▶ _Task requirements_: Stopping at the line that holds "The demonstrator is", repeat the lines below exactly, starting from the very first and including that final line.

▶ _Dataset extract_:
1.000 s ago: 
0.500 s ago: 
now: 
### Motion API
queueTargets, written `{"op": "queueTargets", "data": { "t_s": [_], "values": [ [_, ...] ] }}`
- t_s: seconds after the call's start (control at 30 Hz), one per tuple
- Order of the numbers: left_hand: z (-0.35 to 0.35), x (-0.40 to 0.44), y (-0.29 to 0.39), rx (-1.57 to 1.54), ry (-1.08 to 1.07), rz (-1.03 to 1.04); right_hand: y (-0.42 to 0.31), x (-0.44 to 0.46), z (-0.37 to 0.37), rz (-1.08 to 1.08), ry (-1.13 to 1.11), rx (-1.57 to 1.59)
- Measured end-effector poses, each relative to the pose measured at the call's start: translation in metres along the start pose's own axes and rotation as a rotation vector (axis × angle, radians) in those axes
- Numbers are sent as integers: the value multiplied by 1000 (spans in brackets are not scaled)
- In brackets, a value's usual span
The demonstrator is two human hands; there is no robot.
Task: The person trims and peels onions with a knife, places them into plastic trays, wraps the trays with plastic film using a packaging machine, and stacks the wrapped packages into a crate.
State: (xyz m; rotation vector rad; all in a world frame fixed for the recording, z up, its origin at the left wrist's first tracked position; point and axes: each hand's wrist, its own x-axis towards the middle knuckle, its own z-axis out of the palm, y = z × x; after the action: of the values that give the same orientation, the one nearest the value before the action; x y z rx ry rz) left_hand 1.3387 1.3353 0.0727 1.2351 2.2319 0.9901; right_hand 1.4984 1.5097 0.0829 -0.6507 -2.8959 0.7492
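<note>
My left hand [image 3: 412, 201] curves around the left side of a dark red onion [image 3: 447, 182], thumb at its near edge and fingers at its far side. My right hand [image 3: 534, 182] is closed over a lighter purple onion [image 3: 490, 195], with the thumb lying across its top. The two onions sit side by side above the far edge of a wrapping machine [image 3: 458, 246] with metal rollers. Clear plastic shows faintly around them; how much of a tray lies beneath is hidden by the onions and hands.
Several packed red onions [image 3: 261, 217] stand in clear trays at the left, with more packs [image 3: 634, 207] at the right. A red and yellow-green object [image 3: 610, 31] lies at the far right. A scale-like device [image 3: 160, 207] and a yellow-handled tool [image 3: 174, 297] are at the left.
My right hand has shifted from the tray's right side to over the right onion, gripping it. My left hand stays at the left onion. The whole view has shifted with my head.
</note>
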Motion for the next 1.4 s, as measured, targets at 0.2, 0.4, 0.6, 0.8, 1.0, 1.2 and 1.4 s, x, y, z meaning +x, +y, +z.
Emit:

▶ _Expected answer_:
1.000 s ago: 
0.500 s ago: 
now: 
### Motion API
queueTargets, written `{"op": "queueTargets", "data": { "t_s": [_], "values": [ [_, ...] ] }}`
- t_s: seconds after the call's start (control at 30 Hz), one per tuple
- Order of the numbers: left_hand: z (-0.35 to 0.35), x (-0.40 to 0.44), y (-0.29 to 0.39), rx (-1.57 to 1.54), ry (-1.08 to 1.07), rz (-1.03 to 1.04); right_hand: y (-0.42 to 0.31), x (-0.44 to 0.46), z (-0.37 to 0.37), rz (-1.08 to 1.08), ry (-1.13 to 1.11), rx (-1.57 to 1.59)
- Measured end-effector poses, each relative to the pose measured at the call's start: translation in metres along the start pose's own axes and rotation as a rotation vector (axis × angle, radians) in those axes
- Numbers are sent as integers: the value multiplied by 1000 (spans in brackets are not scaled)
- In brackets, a value's usual span
The demonstrator is two human hands; there is no robot.

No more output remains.